Mike Beggs mikejbeggs at gmail.com
Tue Mar 29 18:37:03 PDT 2011


On Wed, Mar 30, 2011 at 10:45 AM, <123hop at comcast.net> wrote:
> At the risk of further simplification, I'd say jazz lost its vitality when you could no longer dance to it.

I couldn't disagree more with this... That would cut out most of what's interesting in jazz from about 1940.

As for whether academicism killed jazz, I think it gets things the wrong way around. Universities are an alternative form (from the market) through which people get paid for cultural work. Just because the proportion of people making a living out of a form from the academy rises doesn't mean it's responsible for the decline elsewhere. It's not surprising that as other pathways to earning from a form decline, the university exerts a stronger force on the field. (I'm not sure how much jazz's centre of gravity has moved to the university, though - it probably depends where you live; I doubt it's true in NYC or New Orleans.)

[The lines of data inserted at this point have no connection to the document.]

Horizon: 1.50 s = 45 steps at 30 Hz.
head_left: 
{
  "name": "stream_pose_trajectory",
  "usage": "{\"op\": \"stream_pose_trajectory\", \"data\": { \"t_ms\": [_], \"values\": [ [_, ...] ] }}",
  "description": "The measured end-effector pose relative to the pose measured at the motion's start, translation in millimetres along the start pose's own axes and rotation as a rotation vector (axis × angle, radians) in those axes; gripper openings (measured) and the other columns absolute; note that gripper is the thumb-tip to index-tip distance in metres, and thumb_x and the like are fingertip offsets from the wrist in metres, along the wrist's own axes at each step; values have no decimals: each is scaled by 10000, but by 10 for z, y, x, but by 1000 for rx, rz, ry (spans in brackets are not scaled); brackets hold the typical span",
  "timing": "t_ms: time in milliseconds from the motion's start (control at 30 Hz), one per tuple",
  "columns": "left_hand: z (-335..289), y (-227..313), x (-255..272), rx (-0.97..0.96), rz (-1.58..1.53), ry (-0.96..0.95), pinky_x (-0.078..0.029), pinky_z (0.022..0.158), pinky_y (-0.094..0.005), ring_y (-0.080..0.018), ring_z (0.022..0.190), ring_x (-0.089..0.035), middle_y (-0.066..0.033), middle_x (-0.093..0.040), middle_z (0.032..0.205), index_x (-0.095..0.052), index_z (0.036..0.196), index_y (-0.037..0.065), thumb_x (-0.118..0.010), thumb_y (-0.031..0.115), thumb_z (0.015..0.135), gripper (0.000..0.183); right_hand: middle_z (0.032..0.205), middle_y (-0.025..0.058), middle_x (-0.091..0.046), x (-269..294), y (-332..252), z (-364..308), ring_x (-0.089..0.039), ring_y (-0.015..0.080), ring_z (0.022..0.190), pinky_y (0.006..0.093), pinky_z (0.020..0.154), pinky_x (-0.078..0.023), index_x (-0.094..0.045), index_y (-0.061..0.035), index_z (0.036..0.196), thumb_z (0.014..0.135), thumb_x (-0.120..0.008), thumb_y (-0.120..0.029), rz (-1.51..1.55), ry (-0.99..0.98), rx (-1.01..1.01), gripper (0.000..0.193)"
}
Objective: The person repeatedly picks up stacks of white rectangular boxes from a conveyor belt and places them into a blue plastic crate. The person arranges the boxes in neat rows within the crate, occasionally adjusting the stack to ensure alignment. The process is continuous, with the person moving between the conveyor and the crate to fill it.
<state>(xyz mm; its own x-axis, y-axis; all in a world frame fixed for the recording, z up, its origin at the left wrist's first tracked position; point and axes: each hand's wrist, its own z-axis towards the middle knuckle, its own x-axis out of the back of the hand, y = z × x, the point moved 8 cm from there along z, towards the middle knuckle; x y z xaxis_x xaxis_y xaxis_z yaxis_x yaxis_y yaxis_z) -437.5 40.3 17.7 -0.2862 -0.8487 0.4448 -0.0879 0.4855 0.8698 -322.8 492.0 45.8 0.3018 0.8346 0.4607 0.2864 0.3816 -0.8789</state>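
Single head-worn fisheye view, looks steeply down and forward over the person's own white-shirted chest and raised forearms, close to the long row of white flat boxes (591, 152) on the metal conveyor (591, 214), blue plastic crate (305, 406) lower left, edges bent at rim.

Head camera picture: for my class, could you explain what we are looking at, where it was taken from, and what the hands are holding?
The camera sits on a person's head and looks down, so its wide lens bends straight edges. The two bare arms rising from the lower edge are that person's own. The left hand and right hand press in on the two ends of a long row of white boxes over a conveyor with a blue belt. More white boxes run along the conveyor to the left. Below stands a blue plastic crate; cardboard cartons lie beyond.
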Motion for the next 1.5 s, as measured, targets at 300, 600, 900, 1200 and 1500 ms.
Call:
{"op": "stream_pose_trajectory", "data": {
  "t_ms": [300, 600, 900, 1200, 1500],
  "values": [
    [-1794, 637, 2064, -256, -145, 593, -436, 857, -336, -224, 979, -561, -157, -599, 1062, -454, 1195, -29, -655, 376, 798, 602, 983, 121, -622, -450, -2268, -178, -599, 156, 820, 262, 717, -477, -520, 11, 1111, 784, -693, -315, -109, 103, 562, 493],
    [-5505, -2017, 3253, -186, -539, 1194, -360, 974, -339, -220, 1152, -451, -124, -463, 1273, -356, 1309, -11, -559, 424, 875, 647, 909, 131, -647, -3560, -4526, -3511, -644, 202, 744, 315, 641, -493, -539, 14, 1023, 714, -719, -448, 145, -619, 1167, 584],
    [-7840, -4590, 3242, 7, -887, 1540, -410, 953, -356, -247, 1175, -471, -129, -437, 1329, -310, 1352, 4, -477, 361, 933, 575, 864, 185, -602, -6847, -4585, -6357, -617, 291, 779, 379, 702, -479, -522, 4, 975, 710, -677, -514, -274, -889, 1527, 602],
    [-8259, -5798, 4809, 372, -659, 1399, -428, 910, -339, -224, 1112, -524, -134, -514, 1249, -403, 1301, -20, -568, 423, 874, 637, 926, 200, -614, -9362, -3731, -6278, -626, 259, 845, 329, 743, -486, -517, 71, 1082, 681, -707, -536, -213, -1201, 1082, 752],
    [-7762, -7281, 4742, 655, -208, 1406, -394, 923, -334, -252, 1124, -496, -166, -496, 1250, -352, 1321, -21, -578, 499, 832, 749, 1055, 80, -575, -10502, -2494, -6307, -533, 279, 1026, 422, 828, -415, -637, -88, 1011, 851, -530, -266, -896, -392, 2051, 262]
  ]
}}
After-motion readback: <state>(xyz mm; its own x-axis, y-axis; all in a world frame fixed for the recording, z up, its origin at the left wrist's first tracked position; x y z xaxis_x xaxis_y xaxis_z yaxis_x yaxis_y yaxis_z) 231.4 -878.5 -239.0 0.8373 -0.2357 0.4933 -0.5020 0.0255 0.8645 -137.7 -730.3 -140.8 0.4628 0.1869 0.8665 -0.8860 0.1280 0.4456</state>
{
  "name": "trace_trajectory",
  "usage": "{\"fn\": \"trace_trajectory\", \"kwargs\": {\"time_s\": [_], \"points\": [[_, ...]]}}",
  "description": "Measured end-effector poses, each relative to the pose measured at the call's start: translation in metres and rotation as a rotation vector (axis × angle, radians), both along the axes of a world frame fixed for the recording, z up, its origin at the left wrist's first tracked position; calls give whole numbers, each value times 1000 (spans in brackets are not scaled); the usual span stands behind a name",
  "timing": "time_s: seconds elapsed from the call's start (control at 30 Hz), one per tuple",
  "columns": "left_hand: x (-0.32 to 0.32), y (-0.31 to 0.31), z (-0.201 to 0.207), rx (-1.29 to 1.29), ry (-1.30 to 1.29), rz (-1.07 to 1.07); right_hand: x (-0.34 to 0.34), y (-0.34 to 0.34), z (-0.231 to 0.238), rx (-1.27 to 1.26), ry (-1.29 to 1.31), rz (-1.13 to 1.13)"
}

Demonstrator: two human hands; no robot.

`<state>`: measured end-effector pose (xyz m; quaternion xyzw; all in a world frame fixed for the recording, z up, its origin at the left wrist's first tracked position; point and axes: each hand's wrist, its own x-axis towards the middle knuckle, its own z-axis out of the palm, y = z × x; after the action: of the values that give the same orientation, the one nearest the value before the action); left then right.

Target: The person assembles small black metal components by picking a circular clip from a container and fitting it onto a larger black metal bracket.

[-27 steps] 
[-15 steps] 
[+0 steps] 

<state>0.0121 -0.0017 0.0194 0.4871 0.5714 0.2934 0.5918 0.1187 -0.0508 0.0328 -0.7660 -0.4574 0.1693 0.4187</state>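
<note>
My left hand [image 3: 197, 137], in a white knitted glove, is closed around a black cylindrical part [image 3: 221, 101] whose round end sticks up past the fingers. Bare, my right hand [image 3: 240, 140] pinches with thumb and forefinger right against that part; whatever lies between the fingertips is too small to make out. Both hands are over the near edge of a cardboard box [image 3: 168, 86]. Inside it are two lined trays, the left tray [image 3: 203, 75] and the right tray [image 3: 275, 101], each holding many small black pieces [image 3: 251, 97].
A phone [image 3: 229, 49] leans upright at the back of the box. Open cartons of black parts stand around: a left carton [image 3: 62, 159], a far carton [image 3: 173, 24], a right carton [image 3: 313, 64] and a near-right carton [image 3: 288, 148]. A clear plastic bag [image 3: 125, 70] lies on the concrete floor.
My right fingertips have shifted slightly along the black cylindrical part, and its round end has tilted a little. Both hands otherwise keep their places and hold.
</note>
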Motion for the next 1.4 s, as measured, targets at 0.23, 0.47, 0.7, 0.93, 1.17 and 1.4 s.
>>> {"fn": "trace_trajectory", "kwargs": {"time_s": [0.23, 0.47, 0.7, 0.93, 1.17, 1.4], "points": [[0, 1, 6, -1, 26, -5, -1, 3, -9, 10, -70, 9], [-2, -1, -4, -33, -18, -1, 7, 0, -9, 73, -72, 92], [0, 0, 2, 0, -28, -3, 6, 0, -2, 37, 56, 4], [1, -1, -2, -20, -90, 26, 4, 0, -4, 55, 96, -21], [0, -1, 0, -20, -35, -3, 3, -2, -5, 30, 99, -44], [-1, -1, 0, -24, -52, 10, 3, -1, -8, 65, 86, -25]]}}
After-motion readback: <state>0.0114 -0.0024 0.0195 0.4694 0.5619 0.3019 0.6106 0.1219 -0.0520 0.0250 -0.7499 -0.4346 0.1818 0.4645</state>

The same is true for a lot of fields - I think the point was well-made in Chad Harbach's piece from n+1 someone posted a while back, about creative writing degrees: http://www.slate.com/id/2275733/ You could make the same point about academic Marxism.

Back to jazz - it lost a lot of its vitality mainly because the bulk of its core audience moved on to other forms, and sure, a part of that was its departure from danceability - its real centre of gravity became polite cocktail music in hotel lobbies and cafes.